Rotation matrix

Rotation matrices are orthonormal. This means that the columns are all perpendicular to one another (their dot products are all zero), and each of the three columns’ length equal 1.

Inverse of a rotation matrix

Because of their orthonormal-ness, it means the inverse of a rotation matrix is just its transpose. Remember that this is not true for all matrices.

$$R^{-1}=R^{\top }$$

Rotation about an axis

Copy over derivation steps from handwritten notes

Note how the negative sign appears in the top-right corner for the x-axis and z-axis, while it appears in the bottom-left for the y-axis.

$$R(\varphi ,x)=R_x=\left[\begin{array}{ccc}1& 0& 0\\ 0& \cos \varphi & -\sin \varphi \\ 0& \sin \varphi & \cos \varphi \end{array}\right]$$ $$R(\theta ,y)=R_y=\left[\begin{array}{ccc}\cos \theta & 0& \sin \theta \\ 0& 1& 0\\ -\sin \theta & 0& \cos \theta \end{array}\right]$$ $$R(\gamma ,z)=R_z=\left[\begin{array}{ccc}\cos \gamma & -\sin \gamma & 0\\ \sin \gamma & \cos \gamma & 0\\ 0& 0& 1\end{array}\right]$$

General rotation matrices

Combining rotation matrices into one

Rotation matrices can be “combined” by multiplying them. The end product is also a rotation matrix and maintains its properties, i.e. orthonormal. Using this we can represent a sequence of rotations as a single matrix. For example, if we wanted to

1. Rotate about x-axis
2. Rotate about z-axis
3. Rotate about x-axis, again

We can represent this sequence of rotations as a simple matrix: $R_{XZX}=R_X{R}_Z{R}_X$. Multiply them together to get $R_{XZX}$.

Remember that since Euler angles inherently represent rotations about local axes, we always post-multiply subsequent rotation matrices. This is convenient because the order, e.g. $X\to Y\to Z$, directly corresponds to the order in which we multiply their matrices: $R_X{R}_Y{R}_Z$.

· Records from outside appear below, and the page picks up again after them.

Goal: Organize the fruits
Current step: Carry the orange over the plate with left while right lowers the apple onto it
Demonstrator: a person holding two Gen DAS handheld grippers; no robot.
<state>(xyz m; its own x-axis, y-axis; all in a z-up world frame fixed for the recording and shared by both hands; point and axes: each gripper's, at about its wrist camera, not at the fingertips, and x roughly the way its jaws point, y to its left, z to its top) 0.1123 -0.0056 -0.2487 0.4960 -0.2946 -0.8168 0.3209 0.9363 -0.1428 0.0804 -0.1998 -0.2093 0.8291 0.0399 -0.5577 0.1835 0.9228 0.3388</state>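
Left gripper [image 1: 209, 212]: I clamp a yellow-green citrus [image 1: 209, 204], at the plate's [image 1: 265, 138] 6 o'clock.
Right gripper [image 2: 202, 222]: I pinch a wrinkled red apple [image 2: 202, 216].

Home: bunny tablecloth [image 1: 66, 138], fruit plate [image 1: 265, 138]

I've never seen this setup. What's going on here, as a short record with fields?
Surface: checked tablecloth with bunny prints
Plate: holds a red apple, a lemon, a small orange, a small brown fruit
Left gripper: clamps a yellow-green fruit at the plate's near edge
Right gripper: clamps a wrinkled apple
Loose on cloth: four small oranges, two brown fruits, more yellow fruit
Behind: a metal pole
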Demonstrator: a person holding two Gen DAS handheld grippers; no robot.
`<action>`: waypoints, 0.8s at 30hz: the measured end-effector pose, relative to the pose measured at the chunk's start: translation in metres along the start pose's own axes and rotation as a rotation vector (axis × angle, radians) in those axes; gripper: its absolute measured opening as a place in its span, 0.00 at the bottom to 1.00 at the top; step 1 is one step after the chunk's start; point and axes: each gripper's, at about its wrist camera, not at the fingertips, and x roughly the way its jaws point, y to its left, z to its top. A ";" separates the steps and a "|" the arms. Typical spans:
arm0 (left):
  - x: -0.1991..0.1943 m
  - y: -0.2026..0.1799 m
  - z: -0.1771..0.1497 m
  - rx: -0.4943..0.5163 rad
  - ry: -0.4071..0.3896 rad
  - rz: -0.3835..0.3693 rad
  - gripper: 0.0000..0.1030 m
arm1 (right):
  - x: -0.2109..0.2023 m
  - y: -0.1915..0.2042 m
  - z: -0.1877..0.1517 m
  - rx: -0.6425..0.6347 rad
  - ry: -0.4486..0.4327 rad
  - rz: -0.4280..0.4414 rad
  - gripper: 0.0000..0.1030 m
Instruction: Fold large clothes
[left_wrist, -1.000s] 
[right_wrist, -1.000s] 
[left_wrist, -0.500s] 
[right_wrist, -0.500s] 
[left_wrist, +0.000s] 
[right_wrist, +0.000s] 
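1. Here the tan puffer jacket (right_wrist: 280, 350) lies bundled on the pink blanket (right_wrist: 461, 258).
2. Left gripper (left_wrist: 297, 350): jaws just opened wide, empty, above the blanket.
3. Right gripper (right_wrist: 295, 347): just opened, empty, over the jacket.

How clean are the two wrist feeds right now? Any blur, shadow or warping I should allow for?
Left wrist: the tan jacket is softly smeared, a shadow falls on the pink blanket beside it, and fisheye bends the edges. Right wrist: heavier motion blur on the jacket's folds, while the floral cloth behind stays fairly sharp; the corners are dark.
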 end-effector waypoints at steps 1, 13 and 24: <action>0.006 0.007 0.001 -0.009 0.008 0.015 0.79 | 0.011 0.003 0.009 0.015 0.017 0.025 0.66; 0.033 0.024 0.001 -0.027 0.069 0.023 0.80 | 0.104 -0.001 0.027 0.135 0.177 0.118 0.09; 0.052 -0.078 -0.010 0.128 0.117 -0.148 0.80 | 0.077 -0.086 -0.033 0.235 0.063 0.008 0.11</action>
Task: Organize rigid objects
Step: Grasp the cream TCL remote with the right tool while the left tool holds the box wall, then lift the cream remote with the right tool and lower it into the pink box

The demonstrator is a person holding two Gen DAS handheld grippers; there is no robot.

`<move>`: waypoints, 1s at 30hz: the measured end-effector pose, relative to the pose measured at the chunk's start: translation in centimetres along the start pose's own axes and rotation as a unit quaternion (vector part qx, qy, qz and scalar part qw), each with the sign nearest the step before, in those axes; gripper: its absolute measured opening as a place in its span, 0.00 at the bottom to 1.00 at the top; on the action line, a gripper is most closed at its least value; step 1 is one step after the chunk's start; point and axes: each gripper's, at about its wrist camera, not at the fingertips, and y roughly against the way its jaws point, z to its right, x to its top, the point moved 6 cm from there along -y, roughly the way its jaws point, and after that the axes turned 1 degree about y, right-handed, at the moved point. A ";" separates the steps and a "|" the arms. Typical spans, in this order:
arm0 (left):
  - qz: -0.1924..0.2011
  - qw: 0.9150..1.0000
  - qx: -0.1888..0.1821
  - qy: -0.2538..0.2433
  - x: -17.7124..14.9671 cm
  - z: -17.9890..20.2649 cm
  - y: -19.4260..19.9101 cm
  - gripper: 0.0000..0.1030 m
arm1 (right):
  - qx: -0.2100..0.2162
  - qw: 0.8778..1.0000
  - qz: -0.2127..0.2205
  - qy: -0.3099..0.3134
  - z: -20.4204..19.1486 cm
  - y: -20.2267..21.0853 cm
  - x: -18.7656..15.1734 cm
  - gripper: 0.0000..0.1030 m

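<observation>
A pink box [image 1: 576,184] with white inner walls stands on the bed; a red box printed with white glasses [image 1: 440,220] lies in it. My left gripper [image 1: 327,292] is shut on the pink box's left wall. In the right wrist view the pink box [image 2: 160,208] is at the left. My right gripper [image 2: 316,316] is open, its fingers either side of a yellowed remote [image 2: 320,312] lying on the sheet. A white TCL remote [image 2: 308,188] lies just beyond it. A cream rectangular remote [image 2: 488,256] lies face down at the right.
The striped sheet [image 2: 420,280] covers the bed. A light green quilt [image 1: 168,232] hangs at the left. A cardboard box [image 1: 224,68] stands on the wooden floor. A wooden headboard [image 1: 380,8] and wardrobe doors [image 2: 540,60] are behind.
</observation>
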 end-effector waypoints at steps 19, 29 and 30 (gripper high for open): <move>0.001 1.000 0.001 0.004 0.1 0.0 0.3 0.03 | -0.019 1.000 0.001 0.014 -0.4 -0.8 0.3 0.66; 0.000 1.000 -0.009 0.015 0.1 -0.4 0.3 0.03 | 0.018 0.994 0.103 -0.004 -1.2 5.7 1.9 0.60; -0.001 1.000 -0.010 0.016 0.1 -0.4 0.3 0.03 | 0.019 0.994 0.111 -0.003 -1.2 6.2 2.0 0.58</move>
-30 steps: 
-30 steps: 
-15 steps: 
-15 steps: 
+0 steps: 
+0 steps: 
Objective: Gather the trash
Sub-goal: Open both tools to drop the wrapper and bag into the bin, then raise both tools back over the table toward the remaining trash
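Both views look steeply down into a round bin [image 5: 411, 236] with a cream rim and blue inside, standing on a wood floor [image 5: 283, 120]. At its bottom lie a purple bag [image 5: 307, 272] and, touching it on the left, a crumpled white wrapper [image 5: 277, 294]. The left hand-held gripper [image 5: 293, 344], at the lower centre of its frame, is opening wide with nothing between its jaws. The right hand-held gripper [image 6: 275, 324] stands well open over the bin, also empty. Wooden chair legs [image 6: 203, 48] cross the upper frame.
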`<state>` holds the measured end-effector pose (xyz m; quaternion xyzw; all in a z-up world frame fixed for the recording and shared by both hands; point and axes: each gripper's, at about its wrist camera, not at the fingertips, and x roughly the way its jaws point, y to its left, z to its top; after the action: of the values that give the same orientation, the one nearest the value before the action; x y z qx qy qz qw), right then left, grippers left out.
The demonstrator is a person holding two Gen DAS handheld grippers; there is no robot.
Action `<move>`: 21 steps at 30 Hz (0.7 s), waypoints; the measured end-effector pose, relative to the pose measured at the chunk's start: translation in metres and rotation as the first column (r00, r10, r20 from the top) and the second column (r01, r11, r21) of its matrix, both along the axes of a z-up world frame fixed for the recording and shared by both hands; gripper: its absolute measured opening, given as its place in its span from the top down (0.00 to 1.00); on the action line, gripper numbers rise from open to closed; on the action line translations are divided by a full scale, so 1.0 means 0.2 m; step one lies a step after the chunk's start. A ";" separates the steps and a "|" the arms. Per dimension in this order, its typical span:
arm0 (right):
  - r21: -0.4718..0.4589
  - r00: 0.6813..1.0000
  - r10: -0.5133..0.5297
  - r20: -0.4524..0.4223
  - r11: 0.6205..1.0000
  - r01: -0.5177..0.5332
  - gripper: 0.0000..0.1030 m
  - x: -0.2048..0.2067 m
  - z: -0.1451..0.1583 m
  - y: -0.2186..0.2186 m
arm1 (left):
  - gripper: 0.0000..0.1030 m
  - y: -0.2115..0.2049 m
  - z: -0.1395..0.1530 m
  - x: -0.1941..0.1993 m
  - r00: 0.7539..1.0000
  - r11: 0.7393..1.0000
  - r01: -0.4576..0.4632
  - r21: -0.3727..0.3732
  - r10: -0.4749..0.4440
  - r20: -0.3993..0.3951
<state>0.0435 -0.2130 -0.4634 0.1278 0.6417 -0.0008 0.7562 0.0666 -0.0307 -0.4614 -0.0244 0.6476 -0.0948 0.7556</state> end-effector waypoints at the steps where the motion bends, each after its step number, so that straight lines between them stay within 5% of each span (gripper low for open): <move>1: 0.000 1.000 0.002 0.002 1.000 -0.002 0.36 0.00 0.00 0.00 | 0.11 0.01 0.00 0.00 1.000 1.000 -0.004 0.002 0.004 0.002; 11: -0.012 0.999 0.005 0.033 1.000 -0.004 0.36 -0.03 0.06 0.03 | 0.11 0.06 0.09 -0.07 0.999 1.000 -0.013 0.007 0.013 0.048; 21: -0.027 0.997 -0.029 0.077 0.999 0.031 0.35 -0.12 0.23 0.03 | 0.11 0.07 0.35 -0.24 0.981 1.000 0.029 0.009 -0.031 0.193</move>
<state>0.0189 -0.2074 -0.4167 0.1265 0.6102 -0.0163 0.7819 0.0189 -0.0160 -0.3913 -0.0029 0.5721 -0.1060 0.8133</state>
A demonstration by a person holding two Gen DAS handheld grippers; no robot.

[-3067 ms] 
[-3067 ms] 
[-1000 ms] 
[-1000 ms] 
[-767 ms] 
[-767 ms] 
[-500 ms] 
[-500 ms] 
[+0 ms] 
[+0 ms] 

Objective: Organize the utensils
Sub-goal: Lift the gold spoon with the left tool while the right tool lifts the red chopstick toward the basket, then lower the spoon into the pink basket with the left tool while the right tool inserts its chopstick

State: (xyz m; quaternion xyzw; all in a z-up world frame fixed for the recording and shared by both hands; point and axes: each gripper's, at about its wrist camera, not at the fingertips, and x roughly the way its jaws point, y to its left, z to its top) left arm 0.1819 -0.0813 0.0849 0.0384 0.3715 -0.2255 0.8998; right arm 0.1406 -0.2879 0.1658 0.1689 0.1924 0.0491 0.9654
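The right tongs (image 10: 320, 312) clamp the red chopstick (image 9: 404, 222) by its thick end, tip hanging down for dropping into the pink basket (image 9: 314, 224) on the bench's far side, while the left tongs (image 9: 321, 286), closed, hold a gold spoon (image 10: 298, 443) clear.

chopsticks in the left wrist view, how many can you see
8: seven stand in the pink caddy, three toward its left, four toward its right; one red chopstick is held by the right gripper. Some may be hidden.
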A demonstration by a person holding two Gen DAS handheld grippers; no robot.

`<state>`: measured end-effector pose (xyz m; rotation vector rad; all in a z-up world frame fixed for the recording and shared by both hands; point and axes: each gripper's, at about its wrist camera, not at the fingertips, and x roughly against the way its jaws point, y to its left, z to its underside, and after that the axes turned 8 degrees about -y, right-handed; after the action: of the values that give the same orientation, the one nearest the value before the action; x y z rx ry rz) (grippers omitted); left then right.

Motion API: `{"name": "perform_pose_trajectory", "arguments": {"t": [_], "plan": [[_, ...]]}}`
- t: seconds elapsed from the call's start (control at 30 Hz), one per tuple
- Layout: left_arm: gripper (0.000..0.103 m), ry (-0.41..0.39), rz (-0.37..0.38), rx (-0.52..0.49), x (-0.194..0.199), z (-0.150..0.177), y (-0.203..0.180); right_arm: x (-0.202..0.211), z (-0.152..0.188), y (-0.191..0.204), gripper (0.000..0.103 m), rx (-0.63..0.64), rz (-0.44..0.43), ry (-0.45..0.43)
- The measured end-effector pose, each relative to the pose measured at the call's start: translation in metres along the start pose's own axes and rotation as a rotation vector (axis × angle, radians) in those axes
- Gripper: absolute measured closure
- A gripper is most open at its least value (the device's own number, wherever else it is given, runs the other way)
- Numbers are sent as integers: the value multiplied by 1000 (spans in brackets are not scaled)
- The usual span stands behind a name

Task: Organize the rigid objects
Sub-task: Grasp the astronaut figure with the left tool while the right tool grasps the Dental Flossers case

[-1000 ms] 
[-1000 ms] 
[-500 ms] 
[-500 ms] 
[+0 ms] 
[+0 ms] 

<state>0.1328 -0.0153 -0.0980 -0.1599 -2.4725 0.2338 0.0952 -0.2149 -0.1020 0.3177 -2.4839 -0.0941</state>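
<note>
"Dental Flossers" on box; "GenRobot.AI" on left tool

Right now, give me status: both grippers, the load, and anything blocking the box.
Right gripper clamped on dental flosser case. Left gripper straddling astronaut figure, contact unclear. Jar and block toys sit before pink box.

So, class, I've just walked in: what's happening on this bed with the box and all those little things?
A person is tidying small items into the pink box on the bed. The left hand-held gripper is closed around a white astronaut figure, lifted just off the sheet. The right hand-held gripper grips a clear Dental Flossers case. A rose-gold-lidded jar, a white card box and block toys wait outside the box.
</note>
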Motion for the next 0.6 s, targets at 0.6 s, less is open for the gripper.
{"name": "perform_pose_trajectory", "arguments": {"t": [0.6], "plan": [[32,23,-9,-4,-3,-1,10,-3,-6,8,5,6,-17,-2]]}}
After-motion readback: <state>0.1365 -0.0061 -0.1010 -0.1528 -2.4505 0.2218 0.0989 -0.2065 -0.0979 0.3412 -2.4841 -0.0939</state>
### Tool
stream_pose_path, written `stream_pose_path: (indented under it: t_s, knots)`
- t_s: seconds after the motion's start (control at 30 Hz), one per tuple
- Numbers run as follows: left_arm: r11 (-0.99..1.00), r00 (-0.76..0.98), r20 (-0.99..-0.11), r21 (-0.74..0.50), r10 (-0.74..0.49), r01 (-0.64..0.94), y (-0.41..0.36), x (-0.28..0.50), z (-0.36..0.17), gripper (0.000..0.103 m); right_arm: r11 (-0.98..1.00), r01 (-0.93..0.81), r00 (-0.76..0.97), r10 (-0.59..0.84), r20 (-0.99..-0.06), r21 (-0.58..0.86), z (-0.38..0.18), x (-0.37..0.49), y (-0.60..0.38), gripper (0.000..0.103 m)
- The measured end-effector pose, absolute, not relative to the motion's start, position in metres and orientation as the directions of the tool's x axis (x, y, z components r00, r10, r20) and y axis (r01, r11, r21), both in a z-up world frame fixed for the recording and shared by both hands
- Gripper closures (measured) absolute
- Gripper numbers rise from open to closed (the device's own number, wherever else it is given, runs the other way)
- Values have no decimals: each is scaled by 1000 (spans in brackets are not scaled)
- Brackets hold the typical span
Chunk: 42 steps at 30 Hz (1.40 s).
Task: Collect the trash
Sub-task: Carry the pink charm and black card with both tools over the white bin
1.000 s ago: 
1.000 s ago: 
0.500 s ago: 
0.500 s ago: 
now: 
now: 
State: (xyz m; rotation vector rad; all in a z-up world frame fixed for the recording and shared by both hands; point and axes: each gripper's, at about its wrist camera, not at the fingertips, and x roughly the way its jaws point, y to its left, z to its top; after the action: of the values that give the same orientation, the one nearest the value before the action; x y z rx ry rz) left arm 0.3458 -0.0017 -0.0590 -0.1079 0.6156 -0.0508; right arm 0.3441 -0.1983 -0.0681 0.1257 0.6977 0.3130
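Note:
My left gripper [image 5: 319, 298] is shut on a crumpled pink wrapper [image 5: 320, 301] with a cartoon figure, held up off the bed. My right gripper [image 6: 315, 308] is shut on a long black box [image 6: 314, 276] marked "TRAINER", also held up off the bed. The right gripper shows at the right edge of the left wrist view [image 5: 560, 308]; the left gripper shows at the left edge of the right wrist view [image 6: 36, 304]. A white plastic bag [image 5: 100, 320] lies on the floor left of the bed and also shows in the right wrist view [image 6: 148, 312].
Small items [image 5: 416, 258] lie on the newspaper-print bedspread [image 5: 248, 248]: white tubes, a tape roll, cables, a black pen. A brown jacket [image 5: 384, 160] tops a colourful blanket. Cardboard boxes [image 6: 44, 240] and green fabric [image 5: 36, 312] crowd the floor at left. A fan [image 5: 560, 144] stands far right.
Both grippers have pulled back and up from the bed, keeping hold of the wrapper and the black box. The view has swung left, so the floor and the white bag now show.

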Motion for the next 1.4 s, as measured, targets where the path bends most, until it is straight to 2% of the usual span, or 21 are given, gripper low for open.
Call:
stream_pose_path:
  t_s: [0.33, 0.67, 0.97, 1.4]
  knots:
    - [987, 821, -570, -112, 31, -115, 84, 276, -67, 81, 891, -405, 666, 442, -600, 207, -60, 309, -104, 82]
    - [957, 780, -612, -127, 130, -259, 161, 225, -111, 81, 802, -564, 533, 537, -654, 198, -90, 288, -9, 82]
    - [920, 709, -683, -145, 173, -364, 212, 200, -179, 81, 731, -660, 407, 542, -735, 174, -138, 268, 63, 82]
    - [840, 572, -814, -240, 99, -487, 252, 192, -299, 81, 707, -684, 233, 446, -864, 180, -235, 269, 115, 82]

Euler angles to rotation matrix

Usually what interests us is a rotation matrix comprised of exactly one $R_X$, $R_Y$, and $R_Z$ each, because these directly correlate to Euler angles and quaternions. However, the order in which we multiply them matters and affects the end result. Therefore there exists different general rotation matrices for different rotation orders.

I’m adding them here as I encounter more/am forced to calculate them.

XYZ

$$R_{XYZ}=\left[\begin{array}{ccc}\cos {\theta }_y\cos {\theta }_z& -\cos {\theta }_y\sin {\theta }_z& \sin {\theta }_y\\ \sin {\theta }_x\sin {\theta }_y\cos {\theta }_z+\cos {\theta }_x\sin {\theta }_z& -\sin {\theta }_x\sin {\theta }_y\sin {\theta }_z+\cos {\theta }_x\cos {\theta }_z& -\sin {\theta }_x\cos {\theta }_y\\ -\cos {\theta }_x\sin {\theta }_y\cos {\theta }_z+\sin {\theta }_x\sin {\theta }_z& \cos {\theta }_x\sin {\theta }_y\sin {\theta }_z+\sin {\theta }_x\cos {\theta }_z& \cos {\theta }_x\cos {\theta }_y\end{array}\right]$$

Interpretation of the columns

Given a rotation matrix $R$, we can divide it into its three columns.

$$R=\left[\begin{array}{ccccc}{c}_1& |& c_2& |& c_3\end{array}\right]$$

It turns out that these three columns are the three basis vectors of the new coordinate system after $R$ has been applied. That is, if we’re transforming from frame $0$ to frame $1$ using $R$, then

$$R=\left[\begin{array}{ccccc}{\hat{i}}_1& |& {\hat{j}}_1& |& {\hat{k}}_1\end{array}\right]$$

where ${\hat{i}}_1$, ${\hat{j}}_1$, and ${\hat{k}}_1$ are the basis vectors (x-, y-, and z-axis) of frame $1$. This shouldn’t be surprising knowing that rotation matrices are orthonormal.